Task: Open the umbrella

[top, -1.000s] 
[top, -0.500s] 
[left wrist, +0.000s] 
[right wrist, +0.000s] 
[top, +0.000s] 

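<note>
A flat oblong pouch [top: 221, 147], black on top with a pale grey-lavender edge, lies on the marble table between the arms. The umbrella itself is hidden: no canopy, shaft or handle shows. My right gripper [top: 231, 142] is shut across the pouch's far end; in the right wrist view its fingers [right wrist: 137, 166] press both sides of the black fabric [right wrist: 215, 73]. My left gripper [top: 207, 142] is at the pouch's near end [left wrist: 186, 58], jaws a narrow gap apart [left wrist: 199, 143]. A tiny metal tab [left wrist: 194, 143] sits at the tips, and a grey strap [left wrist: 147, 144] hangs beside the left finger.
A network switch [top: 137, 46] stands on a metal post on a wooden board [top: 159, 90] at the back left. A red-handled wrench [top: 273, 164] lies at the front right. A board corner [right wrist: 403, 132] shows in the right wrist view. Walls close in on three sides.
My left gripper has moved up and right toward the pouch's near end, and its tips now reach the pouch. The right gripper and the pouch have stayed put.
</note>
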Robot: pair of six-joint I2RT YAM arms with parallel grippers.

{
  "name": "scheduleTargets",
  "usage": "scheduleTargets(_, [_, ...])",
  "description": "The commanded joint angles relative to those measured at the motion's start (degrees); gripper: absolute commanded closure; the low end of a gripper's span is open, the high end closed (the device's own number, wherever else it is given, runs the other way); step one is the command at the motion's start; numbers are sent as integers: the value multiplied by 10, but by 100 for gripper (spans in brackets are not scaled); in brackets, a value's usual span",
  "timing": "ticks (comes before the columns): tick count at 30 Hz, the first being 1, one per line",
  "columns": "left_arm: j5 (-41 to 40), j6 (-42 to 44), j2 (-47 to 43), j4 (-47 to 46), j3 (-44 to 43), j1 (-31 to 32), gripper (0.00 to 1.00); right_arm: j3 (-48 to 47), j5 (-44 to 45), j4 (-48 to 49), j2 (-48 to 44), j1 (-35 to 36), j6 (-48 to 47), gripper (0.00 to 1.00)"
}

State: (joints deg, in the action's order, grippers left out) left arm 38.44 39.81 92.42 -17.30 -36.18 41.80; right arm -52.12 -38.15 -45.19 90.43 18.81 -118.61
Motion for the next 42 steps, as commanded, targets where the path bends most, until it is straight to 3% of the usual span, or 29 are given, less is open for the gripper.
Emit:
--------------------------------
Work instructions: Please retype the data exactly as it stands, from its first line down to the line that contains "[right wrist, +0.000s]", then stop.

Expected output:
Task: Open the umbrella

[top, -1.000s] 
[top, -0.500s] 
[left wrist, +0.000s] 
[right wrist, +0.000s] 

There is no more to this answer.